Be careful! Walk quietly into this gaping mouth inscribed with the words “All thoughts fly.” Anything you may whisper in private–can be heard by those standing on the stairs.
This ogre from hell is just one of the many stone sculptures of mythical creatures, giants battling animals, dragons, and soldiers entangled in wrath that are scattered among wild greenery interspersed with marine life and maidens in this mysterious forest. These sculptures were commissioned by a prince in the 16th century to be a reflection of the grief, surprise and shock he felt after experiencing the ravages of war, being kidnapped and held ransom for years, and watching his wife die. The well-known architect he hired to create objects designed to jolt the visitor at every turn also built elaborate fountains and distorted benches in this peaceful garden, allowing people to reflect or confront their own internal monsters.

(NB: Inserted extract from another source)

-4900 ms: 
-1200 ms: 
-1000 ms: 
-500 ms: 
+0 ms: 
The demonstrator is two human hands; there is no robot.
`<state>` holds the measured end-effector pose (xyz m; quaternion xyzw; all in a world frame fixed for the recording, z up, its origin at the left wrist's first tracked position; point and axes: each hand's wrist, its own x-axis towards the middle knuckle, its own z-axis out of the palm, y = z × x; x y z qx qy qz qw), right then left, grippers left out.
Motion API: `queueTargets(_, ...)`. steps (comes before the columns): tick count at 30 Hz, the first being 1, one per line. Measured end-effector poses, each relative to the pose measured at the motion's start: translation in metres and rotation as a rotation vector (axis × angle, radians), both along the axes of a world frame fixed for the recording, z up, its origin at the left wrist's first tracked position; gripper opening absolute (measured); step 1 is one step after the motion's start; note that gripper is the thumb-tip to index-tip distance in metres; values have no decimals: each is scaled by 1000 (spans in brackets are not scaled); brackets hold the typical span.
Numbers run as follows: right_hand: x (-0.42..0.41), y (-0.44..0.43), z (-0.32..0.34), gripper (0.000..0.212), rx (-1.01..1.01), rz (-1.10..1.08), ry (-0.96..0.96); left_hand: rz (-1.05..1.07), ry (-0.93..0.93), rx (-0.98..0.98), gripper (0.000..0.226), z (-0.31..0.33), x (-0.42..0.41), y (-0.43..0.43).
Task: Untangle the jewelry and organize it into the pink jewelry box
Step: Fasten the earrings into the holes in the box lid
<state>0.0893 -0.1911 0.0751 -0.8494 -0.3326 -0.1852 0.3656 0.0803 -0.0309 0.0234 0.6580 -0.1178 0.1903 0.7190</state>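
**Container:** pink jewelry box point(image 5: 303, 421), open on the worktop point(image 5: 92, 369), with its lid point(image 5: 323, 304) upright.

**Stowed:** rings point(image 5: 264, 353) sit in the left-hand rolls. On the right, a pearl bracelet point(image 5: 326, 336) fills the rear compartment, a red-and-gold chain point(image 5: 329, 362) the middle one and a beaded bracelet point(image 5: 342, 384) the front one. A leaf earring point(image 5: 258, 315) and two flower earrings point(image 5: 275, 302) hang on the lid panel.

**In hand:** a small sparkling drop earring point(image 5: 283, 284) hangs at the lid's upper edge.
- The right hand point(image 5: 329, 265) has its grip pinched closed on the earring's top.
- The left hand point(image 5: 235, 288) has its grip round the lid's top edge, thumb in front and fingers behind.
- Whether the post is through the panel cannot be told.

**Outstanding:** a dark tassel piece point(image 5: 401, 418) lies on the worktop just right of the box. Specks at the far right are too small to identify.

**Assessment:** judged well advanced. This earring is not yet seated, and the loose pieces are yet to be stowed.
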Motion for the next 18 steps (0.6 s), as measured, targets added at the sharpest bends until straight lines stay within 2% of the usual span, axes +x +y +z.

By the time Salvador Dali visited in 1948, this lavish garden had declined from centuries of neglect. Imagine how creepy the moss-covered structures would have looked half-hidden under thick vegetation under a canopy of trees! This place inspired him to create a surrealistic painting and even a short film. In turn, the current owner began restoring the park and gradually opened it up to the public in the 1970’s. The fascinating mix of sculptures have inspired others to create a Frankenstein movie, horror films, paintings, novels and even an opera.
It is definitely off the beaten path (my local driver had never heard of it before), but it is within a 2 hour drive of a heavily visited capital city. Where in the world is it?